# Immoscout24.ch Scraper

Script to create a `.csv` file for real estate, that is offered on http://immoscout24.ch

In [1]:
import urllib.request
from random import choice, randint
import time
import json
from bs4 import BeautifulSoup
import pandas as pd
from datetime import datetime

In [2]:
def urlquery(url):
    # Function cycles randomly through different user agents and time intervals to simulate more natural queries
    try:
        # sleeptime = float(randint(1, 6) / 5) # uncomment for faster Speed, might get rejected
        sleeptime = float(randint(1, 6)) 
        time.sleep(sleeptime)

        agents = [
            'Mozilla/5.0 (Windows NT 10.0; Win64; x64) AppleWebKit/537.36 (KHTML, like Gecko) Chrome/124.0.0.0 Safari/537.36',
            'Mozilla/5.0 (Macintosh; Intel Mac OS X 10_15_7) AppleWebKit/537.36 (KHTML, like Gecko) Chrome/124.0.0.0 Safari/537.36',
            'Mozilla/5.0 (X11; Linux x86_64) AppleWebKit/537.36 (KHTML, like Gecko) Chrome/124.0.0.0 Safari/537.36',
            'Mozilla/5.0 (iPhone; CPU iPhone OS 17_5 like Mac OS X) AppleWebKit/605.1.15 (KHTML, like Gecko) CriOS/125.0.6422.33 Mobile/15E148 Safari/604.1',
            'Mozilla/5.0 (iPad; CPU OS 17_5 like Mac OS X) AppleWebKit/605.1.15 (KHTML, like Gecko) CriOS/125.0.6422.33 Mobile/15E148 Safari/604.1',
            'Mozilla/5.0 (iPod; CPU iPhone OS 17_5 like Mac OS X) AppleWebKit/605.1.15 (KHTML, like Gecko) CriOS/125.0.6422.33 Mobile/15E18 Safari/604.1',
            'Mozilla/5.0 (Linux; Android 10; K) AppleWebKit/537.36 (KHTML, like Gecko) Chrome/124.0.6367.179 Mobile Safari/537.36'
        ]

        agent = choice(agents)
        opener = urllib.request.build_opener()
        opener.addheaders = [('User-agent', agent)]

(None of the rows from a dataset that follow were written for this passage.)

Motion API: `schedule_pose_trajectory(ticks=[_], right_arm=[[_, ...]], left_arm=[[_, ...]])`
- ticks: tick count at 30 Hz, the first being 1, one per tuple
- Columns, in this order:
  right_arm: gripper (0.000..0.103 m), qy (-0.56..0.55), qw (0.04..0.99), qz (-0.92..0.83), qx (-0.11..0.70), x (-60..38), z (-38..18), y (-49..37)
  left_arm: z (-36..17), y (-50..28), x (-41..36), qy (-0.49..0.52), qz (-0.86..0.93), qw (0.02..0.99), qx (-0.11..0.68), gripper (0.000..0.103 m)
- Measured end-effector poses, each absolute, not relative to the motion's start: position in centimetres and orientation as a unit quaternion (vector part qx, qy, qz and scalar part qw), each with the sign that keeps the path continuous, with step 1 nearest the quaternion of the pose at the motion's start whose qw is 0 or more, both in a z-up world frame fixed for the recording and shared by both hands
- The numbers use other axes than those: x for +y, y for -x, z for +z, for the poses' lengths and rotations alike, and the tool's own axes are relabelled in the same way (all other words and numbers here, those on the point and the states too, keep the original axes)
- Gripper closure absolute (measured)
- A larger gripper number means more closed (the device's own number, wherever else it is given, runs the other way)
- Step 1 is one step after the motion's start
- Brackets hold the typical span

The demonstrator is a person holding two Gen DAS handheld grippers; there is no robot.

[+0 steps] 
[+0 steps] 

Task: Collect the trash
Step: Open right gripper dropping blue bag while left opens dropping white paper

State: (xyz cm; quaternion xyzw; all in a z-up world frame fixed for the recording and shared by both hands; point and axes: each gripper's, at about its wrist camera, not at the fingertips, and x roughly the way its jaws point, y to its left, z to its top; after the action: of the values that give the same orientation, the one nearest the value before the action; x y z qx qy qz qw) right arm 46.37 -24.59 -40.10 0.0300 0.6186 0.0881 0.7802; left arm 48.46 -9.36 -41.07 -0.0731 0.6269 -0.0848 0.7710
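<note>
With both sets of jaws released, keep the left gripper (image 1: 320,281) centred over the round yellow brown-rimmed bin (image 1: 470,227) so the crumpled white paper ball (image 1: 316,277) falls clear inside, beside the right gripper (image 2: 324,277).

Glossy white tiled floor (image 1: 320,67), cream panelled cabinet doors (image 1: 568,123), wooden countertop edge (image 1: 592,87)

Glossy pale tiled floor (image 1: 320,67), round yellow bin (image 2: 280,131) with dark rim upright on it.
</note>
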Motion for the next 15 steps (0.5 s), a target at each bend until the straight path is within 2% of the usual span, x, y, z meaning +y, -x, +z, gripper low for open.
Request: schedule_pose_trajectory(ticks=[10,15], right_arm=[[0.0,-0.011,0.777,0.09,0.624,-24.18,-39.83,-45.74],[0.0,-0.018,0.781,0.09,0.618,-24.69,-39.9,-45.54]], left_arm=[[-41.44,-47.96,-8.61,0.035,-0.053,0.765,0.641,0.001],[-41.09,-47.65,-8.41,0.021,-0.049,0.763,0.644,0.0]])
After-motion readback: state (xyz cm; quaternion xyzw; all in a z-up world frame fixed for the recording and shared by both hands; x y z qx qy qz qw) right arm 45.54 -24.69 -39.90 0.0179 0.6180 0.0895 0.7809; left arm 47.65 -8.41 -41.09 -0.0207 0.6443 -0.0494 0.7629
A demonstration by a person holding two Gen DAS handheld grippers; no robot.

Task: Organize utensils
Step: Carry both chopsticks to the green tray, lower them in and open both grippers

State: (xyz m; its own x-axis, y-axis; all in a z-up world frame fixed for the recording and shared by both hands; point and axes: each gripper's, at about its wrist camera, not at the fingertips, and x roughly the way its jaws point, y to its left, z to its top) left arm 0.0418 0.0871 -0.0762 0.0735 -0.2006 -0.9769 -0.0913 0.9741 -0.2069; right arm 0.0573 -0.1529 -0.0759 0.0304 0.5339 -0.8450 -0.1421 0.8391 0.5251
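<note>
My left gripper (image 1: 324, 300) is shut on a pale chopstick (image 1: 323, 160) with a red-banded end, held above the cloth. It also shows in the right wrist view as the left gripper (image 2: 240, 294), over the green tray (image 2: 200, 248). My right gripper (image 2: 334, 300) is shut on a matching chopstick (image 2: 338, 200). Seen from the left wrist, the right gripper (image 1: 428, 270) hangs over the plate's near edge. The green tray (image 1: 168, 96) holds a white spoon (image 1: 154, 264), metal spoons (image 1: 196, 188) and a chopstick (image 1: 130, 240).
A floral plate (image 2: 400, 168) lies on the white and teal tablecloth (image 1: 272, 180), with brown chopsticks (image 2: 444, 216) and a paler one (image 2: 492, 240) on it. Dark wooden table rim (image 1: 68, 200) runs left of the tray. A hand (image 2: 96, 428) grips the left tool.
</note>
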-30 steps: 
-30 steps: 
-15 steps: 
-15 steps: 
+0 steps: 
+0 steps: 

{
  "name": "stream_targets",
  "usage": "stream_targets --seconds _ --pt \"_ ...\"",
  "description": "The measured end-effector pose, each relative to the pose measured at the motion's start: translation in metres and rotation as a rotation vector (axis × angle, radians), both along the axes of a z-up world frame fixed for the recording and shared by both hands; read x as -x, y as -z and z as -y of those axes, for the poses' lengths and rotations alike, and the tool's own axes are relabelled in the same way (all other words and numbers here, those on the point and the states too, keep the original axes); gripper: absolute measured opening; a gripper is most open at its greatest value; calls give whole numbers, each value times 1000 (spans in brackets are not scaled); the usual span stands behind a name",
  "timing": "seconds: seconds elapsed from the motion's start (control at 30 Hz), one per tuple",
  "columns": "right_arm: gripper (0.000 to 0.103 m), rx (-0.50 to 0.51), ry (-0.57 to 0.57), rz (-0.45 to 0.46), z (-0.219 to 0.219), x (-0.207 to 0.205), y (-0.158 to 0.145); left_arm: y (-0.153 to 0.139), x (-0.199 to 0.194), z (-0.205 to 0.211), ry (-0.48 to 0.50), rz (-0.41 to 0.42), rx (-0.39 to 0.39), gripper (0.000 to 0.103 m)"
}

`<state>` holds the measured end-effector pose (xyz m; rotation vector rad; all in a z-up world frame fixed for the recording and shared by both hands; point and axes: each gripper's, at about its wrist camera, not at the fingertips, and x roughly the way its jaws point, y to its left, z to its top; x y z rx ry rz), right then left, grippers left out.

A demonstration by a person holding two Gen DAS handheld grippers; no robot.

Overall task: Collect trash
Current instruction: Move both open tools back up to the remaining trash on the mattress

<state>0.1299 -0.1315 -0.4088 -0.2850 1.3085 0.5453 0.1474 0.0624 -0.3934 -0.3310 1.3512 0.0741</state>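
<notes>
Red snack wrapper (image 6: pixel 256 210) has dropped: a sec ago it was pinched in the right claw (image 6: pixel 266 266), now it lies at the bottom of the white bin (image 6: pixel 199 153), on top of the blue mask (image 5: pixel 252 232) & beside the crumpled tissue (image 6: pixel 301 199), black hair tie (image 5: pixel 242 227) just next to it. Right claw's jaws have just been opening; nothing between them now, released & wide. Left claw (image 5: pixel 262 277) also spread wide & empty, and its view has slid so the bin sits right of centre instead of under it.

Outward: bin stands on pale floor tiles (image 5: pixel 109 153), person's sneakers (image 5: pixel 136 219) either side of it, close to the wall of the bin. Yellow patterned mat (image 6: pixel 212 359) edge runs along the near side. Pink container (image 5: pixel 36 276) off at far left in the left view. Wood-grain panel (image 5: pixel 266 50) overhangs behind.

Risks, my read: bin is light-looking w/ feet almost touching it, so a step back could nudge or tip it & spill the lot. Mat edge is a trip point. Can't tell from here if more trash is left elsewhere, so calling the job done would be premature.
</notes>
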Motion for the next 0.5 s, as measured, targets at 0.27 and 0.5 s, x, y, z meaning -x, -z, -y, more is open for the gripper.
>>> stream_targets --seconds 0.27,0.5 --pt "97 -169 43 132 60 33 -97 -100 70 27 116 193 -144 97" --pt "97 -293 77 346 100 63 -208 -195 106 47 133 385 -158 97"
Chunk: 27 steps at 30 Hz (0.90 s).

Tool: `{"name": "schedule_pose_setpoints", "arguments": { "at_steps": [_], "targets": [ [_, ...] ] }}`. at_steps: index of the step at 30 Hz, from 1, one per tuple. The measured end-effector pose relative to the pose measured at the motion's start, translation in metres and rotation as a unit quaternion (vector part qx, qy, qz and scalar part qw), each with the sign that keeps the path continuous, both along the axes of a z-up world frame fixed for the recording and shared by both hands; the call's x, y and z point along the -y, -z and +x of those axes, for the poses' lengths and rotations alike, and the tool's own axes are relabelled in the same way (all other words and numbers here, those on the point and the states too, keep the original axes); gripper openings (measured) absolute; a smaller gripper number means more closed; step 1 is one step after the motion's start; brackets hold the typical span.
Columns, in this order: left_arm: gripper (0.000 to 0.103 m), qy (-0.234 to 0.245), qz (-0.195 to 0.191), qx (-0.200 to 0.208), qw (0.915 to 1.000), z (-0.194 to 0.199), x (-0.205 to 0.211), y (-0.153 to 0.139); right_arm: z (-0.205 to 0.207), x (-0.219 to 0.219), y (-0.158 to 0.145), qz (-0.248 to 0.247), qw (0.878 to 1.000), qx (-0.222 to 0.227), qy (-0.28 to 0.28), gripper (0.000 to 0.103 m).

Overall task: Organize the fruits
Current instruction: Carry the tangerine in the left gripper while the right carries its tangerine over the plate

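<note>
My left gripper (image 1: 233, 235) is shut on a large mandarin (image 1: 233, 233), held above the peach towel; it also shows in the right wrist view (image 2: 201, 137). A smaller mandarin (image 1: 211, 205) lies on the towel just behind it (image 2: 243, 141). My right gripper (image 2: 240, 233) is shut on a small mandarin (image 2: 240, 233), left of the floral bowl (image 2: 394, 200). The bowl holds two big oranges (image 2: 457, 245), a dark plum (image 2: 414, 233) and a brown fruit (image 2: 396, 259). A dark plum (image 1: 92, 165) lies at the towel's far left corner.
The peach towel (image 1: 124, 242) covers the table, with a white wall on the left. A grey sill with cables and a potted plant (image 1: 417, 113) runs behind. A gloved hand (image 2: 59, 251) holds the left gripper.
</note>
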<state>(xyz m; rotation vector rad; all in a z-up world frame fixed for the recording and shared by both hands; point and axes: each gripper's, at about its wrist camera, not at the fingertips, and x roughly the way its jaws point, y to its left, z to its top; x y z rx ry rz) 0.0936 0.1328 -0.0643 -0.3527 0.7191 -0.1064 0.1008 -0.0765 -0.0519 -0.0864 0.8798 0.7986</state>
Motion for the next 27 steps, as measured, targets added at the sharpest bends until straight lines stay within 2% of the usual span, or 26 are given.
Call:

        response = opener.open(url)
        html = response.read()
        time.sleep(sleeptime)

        return html.decode('utf-8')

    except Exception as e:
        print(f'Something went wrong with Crawling:\n{e}')
        return None


In [3]:
def immoscout24parser(url):
    ''' Parser holt aus Immoscout24.de Suchergebnisseiten die Immobilien '''
    try:
        html_content = urlquery(url)
        if html_content is None:
            return None
        
        #print(f"HTML content of page {url}:\n{html_content[:500]}...\n")  # Print the first 500 characters of the HTML content
        
        soup = BeautifulSoup(html_content, 'html.parser')
        scripts = soup.findAll('script')
        for script in scripts:
            if 'window.__INITIAL_STATE__' in script.text:
                #print(f"Found script with 'window.__INITIAL_STATE__' keyword:\n{script.text.strip()[:500]}...\n")  # Print the first 500 characters of the script
                json_text = script.string.strip().replace('window.__INITIAL_STATE__=', '', 1).rstrip(';')
                try:
                    initial_state = json.loads(json_text)
                    resultlist_json = initial_state['resultList']['search']['fullSearch']['result']
                    #print(f"Extracted JSON: {resultlist_json}")
                    return resultlist_json
                except json.JSONDecodeError as json_err:
                    print(f"JSON decoding error: {json_err}")
                except KeyError as key_err:
                    print(f"Key error: {key_err}")
                except Exception as e:
                    print(f"Error parsing JSON: {e}")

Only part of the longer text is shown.